* Problem to solve
Go through the data line by line. Copy each one holding the string "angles".

* Recorded data
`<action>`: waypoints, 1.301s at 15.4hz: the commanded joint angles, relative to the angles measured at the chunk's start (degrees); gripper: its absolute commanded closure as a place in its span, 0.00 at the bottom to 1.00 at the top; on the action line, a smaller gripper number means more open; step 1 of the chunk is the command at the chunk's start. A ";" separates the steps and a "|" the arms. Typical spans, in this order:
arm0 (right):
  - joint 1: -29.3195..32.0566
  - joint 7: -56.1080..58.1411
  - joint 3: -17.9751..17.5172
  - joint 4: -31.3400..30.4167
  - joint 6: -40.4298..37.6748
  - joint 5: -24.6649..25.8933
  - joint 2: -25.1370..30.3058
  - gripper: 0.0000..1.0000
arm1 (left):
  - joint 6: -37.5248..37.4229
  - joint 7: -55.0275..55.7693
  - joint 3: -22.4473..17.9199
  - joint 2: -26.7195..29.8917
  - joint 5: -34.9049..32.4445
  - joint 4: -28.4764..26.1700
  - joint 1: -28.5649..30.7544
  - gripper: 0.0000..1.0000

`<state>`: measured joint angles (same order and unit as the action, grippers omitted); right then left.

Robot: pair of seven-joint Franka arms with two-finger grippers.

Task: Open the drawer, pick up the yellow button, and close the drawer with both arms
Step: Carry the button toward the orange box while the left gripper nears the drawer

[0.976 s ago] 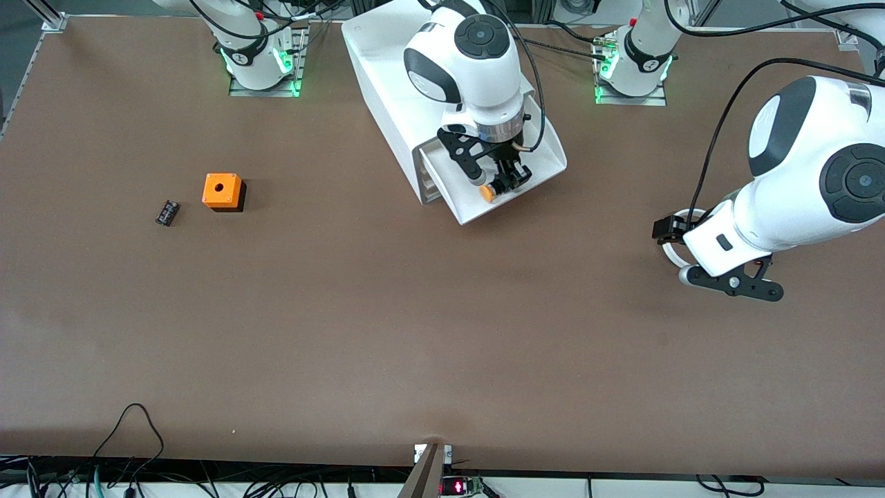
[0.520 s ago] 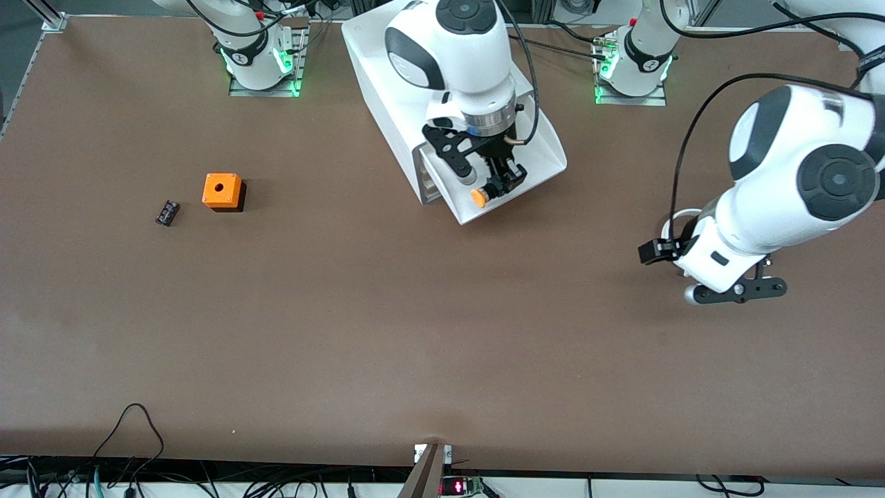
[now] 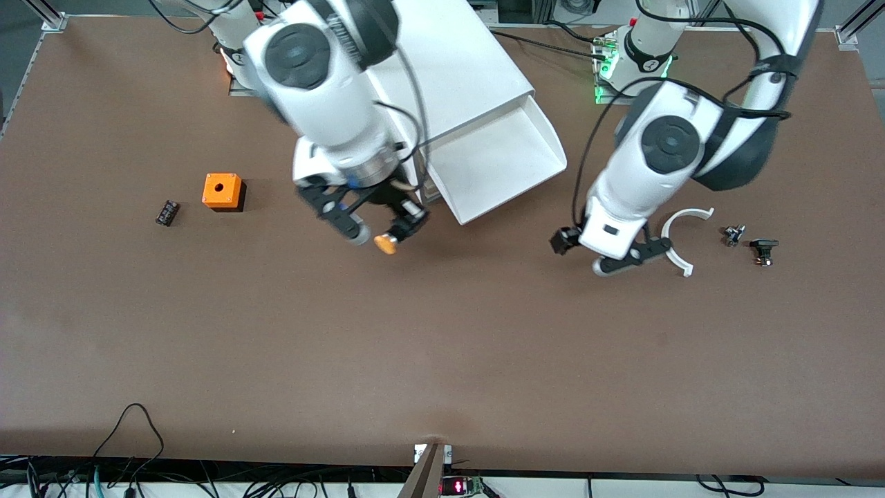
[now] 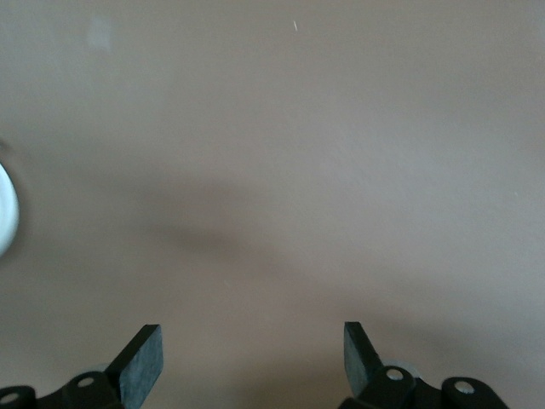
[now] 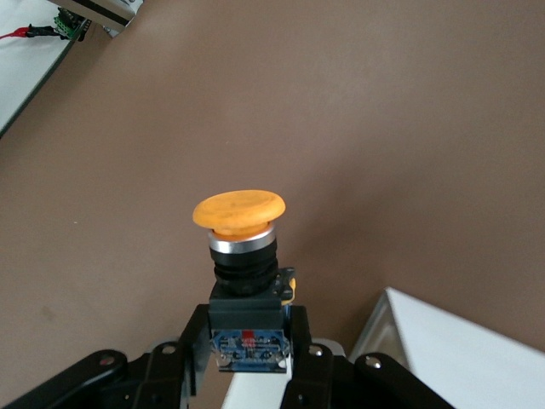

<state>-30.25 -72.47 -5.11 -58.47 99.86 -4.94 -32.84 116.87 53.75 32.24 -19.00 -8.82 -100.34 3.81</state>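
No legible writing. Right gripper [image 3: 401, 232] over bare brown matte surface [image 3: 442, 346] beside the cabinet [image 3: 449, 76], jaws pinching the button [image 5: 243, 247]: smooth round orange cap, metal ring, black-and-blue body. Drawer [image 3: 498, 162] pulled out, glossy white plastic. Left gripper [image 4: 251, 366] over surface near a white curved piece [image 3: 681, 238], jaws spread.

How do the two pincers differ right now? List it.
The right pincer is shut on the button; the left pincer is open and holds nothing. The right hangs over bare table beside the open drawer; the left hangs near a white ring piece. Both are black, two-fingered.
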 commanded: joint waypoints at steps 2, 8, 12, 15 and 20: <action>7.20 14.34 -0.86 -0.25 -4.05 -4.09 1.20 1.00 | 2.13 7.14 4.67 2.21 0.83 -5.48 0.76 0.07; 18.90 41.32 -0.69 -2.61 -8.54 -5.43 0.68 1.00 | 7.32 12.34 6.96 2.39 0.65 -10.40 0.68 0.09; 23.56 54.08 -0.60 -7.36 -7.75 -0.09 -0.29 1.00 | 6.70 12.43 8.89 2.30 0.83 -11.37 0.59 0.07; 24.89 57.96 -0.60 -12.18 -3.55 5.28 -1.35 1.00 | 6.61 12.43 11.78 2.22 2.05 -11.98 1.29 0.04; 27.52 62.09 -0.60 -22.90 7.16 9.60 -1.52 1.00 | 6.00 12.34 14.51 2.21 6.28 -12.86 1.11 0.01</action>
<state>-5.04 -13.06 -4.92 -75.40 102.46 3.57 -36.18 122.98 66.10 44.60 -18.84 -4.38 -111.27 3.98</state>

* Reply to the exercise
`<action>`: waypoints, 1.301s at 15.4hz: the commanded joint angles, relative to the angles measured at the chunk's start (degrees); gripper: its absolute commanded closure as a place in its span, 0.00 at the bottom to 1.00 at the top; on the action line, a smaller gripper number means more open; step 1 of the chunk is the command at the chunk's start. A ";" separates the steps and a "|" the arms. Typical spans, in this order:
`<state>`: measured joint angles (same order and unit as the action, grippers omitted); right then left.

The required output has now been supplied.